**WHAT YOU SHOULD DO:** Give a count of the lines below that have the string "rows" in them, with no other words.

**THE DATA:**
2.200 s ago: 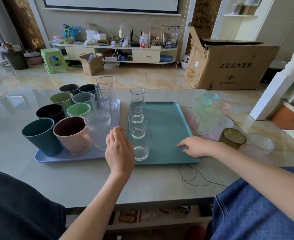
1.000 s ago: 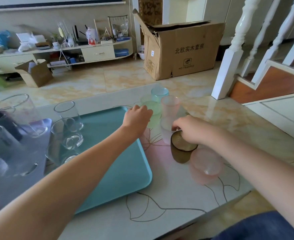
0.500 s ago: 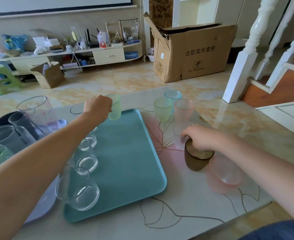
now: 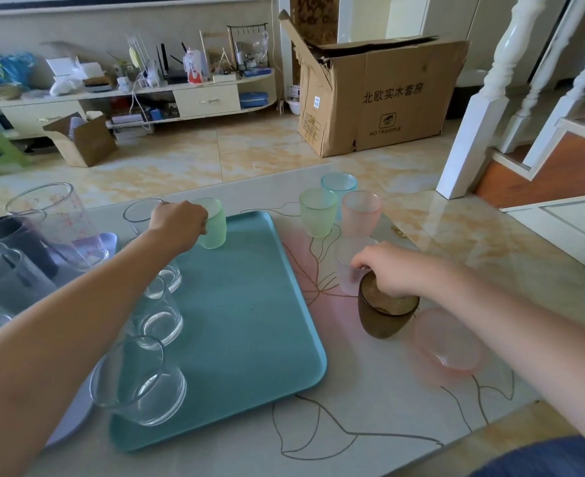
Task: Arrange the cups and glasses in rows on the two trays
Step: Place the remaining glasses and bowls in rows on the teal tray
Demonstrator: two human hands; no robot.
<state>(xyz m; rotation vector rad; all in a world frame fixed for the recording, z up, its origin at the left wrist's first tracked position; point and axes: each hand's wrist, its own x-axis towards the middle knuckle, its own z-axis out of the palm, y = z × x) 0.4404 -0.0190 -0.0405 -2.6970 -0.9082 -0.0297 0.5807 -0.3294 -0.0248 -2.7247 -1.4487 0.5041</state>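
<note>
Head view: a glass-topped table [image 4: 370,418] carries two trays side by side, with loose cups to their right.
Lavender tray [image 4: 74,418]: at the table's left edge, crowded with dark and grey cups and a tall clear measuring cup [image 4: 57,222] at its far right corner.
Teal tray [image 4: 249,321]: just right of the lavender tray; its near edge lies close to the table's near edge.
Clear glasses [image 4: 139,383]: one row along the teal tray's left edge, from near corner to far corner.
Left hand [image 4: 177,225]: fingers curled around a frosted green cup [image 4: 213,225], upright at the teal tray's far edge, just right of the glass row.
Open room on the tray: the whole middle and right side of the teal tray is bare.
Loose group: a green cup [image 4: 318,211], a blue cup [image 4: 339,184] and a pink cup [image 4: 361,213] stand close together beyond the tray's far right corner.
Right hand [image 4: 390,270]: rests over the rim of a brown glass [image 4: 384,315], fingertips touching a pale frosted cup [image 4: 349,263] just behind it; whether it grips either, I cannot tell.
Pink bowl [image 4: 449,342]: just right of the brown glass, near the table's right edge.
</note>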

**EXERCISE RESULT:** 2